=== ACTIVITY ===
Write out the entries below exactly, from the first line to the one with "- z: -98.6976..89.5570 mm", both ends included.

=== EXTRACTED MATERIAL ===
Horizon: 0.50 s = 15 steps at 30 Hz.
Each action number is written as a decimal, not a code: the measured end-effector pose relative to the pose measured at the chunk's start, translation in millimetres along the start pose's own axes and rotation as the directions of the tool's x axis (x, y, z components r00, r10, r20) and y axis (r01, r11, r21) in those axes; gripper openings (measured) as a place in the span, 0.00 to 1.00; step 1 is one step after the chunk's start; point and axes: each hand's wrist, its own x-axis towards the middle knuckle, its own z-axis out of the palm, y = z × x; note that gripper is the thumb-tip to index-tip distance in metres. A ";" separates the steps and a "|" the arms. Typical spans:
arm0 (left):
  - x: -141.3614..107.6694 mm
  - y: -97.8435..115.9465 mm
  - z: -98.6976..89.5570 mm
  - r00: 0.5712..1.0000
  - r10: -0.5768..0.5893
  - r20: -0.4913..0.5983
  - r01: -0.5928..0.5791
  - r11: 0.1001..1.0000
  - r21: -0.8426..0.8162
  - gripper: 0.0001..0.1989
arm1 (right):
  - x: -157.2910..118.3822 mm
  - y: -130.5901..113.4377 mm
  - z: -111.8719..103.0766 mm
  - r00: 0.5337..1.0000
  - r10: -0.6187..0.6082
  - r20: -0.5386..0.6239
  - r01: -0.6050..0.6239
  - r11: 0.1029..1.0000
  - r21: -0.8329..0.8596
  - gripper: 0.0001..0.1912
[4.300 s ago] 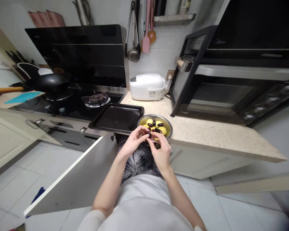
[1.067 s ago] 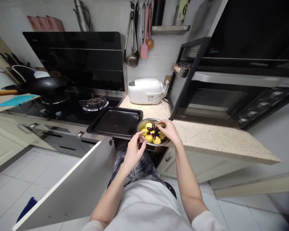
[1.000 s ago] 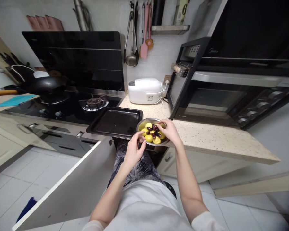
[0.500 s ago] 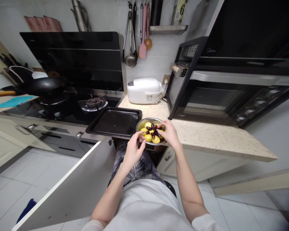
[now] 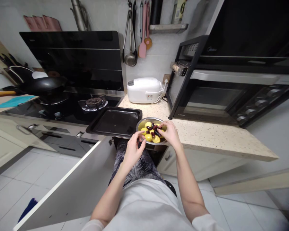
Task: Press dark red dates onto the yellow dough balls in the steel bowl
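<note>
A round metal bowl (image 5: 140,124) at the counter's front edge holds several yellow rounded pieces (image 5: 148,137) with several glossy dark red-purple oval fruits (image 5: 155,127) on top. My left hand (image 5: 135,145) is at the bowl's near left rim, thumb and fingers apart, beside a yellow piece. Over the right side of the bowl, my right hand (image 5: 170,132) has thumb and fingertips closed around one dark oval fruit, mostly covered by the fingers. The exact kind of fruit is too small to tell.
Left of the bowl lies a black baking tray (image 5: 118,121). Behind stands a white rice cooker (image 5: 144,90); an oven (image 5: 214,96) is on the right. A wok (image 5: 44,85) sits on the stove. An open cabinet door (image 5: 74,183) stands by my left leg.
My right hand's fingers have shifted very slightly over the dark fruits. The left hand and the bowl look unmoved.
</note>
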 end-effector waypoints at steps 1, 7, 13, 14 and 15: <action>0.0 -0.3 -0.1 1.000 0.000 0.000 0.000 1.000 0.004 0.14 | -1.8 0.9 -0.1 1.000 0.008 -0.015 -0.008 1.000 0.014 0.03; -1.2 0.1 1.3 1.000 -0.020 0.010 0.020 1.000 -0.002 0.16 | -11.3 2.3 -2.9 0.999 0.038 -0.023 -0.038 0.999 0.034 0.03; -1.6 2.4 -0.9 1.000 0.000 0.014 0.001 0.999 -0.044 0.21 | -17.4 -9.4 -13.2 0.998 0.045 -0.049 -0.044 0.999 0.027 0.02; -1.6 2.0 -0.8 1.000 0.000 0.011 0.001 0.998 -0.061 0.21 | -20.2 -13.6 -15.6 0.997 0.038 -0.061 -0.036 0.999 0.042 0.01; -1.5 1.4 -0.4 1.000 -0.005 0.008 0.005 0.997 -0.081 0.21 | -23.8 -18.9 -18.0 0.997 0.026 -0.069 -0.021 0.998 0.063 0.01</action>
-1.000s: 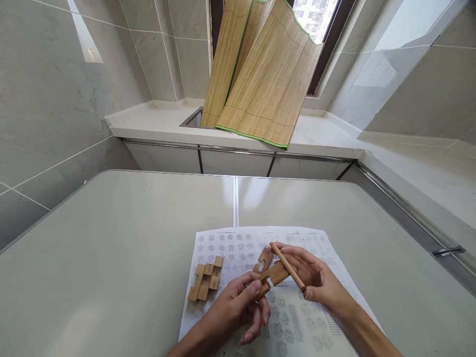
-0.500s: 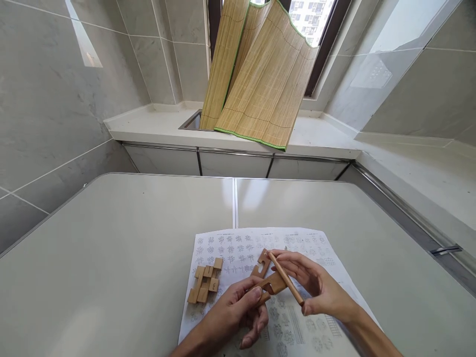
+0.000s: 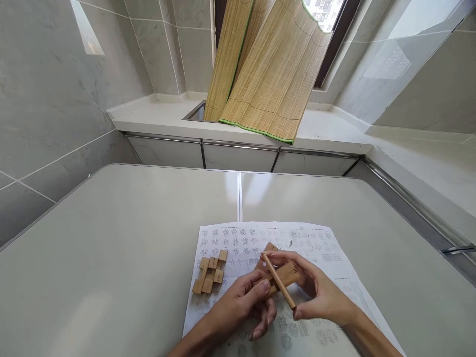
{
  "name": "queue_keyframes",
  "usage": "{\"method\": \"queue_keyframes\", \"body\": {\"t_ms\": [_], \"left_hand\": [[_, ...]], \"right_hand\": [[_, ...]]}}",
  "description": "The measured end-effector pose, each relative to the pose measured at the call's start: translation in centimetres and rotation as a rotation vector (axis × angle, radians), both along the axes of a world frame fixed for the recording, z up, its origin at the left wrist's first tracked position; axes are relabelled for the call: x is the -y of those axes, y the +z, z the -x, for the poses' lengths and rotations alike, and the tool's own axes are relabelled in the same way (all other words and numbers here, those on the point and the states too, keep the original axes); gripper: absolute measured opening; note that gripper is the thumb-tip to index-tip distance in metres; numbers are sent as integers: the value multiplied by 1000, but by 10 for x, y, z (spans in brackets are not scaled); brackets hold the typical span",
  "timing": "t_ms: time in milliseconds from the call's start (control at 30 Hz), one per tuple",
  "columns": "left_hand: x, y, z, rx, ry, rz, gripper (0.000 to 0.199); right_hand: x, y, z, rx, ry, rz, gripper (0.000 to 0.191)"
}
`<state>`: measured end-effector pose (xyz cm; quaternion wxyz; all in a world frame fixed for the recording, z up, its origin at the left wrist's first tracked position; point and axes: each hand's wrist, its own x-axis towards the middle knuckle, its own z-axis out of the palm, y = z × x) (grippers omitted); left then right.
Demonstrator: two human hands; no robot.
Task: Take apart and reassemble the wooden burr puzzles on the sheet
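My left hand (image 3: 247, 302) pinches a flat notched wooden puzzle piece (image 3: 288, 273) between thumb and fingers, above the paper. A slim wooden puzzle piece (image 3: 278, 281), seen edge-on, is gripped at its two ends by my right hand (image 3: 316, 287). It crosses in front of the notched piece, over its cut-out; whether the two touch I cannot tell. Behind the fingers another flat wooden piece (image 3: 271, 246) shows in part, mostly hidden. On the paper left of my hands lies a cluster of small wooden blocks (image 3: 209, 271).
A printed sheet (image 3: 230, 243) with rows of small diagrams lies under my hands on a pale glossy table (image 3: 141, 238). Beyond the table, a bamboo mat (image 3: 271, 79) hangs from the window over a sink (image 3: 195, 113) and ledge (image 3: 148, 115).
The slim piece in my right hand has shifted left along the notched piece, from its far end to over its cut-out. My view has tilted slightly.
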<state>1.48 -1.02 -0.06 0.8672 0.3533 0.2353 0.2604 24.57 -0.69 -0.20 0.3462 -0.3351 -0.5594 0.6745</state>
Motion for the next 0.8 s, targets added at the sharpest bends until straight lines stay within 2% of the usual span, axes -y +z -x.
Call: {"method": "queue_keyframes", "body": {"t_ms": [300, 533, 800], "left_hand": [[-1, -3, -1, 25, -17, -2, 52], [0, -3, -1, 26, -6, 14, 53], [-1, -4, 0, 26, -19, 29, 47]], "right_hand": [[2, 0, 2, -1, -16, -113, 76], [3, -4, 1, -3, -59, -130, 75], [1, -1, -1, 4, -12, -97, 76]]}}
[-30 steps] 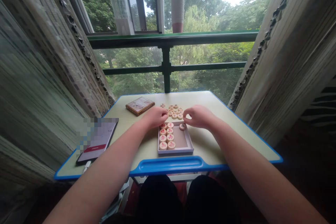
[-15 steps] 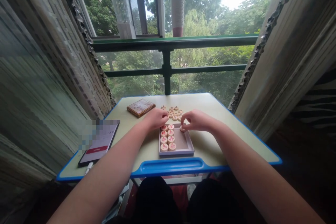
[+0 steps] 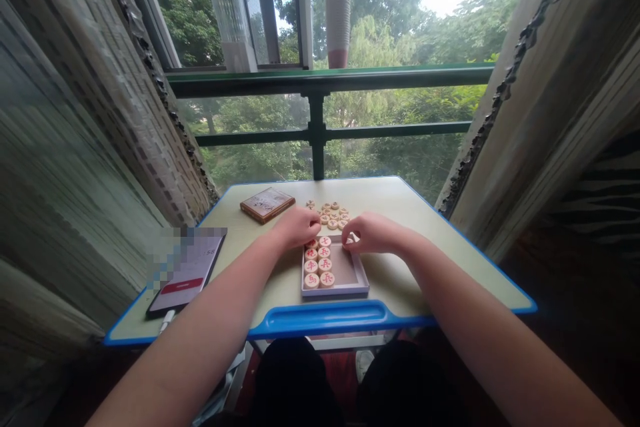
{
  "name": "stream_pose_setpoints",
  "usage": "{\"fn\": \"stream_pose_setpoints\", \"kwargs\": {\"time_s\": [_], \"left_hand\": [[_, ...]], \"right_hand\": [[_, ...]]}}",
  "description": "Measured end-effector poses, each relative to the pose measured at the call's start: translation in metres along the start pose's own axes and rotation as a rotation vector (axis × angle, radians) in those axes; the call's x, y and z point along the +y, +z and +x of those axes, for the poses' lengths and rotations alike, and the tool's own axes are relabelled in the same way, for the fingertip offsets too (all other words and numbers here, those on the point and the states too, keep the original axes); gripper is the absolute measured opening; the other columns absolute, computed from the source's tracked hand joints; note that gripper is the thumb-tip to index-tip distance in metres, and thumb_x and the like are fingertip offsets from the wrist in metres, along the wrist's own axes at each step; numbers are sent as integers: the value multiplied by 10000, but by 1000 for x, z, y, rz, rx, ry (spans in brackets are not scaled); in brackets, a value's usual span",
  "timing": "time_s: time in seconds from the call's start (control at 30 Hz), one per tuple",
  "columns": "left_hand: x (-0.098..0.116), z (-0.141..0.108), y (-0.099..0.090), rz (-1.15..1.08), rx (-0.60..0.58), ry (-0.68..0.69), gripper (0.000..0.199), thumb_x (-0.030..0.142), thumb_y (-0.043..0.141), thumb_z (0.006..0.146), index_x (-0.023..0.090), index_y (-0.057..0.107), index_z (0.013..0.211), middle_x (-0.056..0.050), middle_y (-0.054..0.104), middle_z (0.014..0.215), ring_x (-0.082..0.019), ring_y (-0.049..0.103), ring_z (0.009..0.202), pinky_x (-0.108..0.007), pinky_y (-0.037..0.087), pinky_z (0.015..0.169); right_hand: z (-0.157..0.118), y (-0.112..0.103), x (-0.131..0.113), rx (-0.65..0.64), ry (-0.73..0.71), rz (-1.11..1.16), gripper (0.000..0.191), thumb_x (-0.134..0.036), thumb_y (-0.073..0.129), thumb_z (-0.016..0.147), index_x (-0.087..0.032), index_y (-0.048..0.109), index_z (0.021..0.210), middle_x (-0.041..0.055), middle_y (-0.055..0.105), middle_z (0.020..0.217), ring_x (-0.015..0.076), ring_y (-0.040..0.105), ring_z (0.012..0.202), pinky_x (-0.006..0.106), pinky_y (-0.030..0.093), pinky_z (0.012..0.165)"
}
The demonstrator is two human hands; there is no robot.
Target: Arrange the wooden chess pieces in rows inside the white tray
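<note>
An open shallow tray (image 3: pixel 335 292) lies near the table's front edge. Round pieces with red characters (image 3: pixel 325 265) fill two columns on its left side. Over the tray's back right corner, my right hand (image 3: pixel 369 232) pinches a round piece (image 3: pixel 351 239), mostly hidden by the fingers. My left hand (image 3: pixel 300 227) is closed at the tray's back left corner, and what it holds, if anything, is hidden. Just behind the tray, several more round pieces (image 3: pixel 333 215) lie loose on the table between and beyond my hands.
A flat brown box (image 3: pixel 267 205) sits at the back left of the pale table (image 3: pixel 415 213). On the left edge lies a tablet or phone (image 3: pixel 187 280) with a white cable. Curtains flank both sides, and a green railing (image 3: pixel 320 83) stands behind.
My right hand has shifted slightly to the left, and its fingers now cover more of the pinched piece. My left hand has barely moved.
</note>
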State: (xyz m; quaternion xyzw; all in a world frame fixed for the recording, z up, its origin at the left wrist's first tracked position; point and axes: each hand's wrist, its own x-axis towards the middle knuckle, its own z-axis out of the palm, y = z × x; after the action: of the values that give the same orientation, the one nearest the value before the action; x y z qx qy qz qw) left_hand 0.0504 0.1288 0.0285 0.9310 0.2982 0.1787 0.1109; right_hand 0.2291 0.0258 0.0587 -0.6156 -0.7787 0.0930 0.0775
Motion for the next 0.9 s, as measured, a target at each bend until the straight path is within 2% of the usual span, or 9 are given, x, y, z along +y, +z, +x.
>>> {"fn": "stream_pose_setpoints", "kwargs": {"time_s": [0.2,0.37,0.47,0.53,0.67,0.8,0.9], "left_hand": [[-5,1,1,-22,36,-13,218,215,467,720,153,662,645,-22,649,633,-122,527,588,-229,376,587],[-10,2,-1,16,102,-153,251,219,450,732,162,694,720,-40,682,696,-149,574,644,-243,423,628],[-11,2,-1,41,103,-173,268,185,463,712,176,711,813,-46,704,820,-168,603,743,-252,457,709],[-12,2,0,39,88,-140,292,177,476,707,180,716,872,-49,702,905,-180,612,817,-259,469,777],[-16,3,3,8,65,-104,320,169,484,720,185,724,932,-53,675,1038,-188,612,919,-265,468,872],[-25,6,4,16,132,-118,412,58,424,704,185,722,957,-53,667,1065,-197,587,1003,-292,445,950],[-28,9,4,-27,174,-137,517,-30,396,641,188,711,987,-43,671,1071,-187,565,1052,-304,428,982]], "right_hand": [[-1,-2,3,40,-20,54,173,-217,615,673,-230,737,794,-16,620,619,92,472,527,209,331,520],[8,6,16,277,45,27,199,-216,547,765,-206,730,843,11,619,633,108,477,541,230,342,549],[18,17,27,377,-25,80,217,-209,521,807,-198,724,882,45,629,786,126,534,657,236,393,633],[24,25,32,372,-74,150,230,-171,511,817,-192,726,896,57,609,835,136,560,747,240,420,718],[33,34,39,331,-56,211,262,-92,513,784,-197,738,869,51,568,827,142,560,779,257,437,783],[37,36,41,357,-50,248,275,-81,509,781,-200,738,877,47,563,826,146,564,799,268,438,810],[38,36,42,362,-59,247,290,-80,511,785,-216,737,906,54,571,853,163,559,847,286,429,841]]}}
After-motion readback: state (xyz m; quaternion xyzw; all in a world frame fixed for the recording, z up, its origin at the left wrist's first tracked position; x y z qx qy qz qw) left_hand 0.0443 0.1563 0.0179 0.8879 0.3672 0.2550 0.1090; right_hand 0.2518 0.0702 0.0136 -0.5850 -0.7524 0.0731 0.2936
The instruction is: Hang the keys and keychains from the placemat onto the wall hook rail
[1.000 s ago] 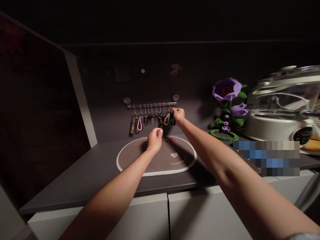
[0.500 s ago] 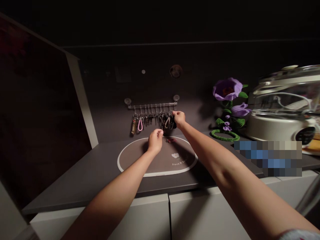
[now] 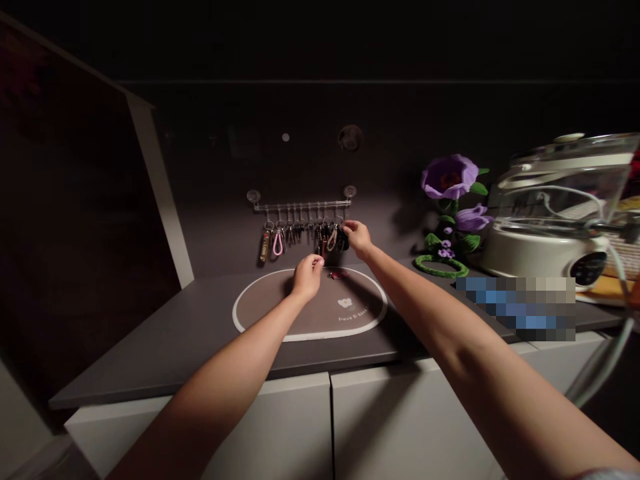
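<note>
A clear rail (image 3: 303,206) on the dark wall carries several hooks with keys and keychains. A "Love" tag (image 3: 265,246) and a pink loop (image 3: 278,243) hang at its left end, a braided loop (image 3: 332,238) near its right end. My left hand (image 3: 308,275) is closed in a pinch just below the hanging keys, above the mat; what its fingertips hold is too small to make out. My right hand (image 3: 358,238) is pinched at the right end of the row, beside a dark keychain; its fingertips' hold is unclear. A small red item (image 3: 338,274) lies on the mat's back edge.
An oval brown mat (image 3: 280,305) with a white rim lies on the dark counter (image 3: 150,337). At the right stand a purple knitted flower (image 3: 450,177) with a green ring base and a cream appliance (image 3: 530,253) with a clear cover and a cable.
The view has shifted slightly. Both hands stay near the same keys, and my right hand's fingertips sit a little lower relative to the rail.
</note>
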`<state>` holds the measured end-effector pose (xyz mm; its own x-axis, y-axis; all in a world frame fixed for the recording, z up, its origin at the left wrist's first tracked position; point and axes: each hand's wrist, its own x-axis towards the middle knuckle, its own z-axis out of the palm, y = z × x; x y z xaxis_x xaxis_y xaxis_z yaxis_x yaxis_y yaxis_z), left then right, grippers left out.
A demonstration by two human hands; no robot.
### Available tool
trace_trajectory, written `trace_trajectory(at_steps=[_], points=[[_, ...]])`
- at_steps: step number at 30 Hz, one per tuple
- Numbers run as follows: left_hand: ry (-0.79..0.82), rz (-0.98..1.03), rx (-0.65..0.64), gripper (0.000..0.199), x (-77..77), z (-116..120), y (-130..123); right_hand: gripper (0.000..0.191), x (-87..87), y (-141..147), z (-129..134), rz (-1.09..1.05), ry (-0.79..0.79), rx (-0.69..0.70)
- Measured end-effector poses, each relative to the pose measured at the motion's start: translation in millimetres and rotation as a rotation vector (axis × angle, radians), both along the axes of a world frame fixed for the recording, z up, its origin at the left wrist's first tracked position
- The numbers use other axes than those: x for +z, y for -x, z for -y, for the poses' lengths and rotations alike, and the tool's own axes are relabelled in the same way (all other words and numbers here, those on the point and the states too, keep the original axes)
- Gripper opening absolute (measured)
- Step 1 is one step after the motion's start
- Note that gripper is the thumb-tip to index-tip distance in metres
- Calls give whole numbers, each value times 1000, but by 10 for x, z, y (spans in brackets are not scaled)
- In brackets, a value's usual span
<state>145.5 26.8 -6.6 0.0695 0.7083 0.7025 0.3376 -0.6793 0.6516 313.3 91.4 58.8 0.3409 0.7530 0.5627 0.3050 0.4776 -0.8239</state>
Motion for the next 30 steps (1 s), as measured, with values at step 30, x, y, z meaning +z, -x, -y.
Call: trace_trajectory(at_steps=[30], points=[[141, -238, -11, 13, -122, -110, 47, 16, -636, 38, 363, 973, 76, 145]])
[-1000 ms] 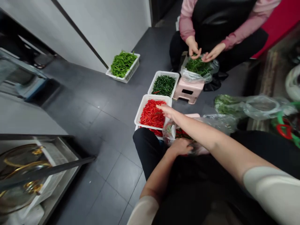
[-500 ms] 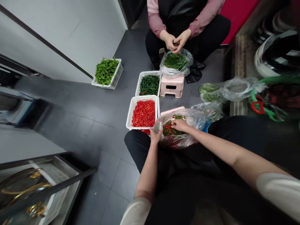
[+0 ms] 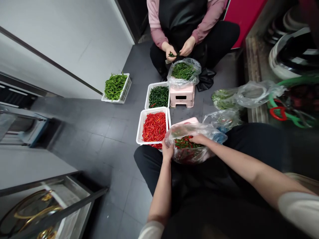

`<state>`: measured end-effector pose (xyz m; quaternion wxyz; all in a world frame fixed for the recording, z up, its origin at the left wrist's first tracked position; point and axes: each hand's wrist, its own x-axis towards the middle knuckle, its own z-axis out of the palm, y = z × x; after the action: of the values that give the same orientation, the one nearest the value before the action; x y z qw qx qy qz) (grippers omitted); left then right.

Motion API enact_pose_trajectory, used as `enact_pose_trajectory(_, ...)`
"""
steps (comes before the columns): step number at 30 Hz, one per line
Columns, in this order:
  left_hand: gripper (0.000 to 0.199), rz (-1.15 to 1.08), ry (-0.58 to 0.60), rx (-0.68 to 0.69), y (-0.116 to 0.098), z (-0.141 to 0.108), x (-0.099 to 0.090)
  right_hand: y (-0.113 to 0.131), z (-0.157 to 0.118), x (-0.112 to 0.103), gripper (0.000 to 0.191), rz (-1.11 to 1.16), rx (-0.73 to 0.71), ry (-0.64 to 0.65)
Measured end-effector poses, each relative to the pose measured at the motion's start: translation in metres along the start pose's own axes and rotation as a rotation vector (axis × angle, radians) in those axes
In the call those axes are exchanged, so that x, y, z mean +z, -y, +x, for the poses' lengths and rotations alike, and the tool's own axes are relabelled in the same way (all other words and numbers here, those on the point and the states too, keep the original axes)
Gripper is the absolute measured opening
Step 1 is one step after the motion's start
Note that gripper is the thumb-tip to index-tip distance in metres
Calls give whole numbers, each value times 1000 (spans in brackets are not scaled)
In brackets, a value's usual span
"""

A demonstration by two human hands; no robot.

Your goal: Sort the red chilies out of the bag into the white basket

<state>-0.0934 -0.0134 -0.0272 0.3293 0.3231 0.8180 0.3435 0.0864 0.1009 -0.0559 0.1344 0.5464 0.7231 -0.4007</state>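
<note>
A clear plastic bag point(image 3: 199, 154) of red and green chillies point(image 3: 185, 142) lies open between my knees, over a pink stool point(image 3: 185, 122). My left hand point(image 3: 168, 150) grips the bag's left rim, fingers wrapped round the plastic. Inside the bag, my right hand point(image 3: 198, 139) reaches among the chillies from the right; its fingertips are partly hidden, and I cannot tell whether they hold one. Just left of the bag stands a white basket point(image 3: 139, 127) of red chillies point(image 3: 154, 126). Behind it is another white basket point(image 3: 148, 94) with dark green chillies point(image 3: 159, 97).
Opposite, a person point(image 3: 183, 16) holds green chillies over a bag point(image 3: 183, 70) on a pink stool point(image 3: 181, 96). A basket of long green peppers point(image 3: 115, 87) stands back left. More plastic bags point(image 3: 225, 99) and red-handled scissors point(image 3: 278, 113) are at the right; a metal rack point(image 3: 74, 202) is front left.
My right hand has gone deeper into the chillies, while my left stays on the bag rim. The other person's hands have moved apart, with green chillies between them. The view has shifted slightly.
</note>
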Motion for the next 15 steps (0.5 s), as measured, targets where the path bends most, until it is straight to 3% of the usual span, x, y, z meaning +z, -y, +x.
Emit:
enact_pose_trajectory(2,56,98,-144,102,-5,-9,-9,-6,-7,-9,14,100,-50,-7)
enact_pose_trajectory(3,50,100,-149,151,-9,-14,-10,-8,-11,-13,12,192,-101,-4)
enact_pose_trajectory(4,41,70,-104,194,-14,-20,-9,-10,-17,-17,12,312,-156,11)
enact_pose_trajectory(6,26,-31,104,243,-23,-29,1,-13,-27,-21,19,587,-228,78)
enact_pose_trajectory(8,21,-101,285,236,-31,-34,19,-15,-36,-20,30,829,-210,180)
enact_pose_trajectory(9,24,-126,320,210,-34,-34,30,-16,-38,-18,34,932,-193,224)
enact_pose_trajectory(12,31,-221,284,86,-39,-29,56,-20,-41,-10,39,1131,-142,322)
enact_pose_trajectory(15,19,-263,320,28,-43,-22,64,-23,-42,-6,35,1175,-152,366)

=== WRITTEN ANSWER ===
Horizon: 0.50 s = 15 steps at 30 Hz.
Each action number is written as a decimal, not a code: the measured end-effector pose relative to the pose measured at the chunk's start, translation in millimetres along the start pose's own axes and rotation as the directions of the tool's x axis (x, y, z components r00, r10, r20) and y axis (r01, r11, r21) in those axes; gripper openings (measured) as a place in the span, 0.00 to 1.00; step 1 is one step after the chunk's start; point and axes: each hand's wrist, its own x-axis towards the middle knuckle, its own z-axis out of the palm, y = z × x; note that gripper is the thumb-tip to index-tip distance in metres. A ";" separates the steps and a "|" the arms. Typical spans:
arm0 (left):
  - x: -141.3614..107.6694 mm
  - y: -97.8435..115.9465 mm
  - z: -98.6976..89.5570 mm

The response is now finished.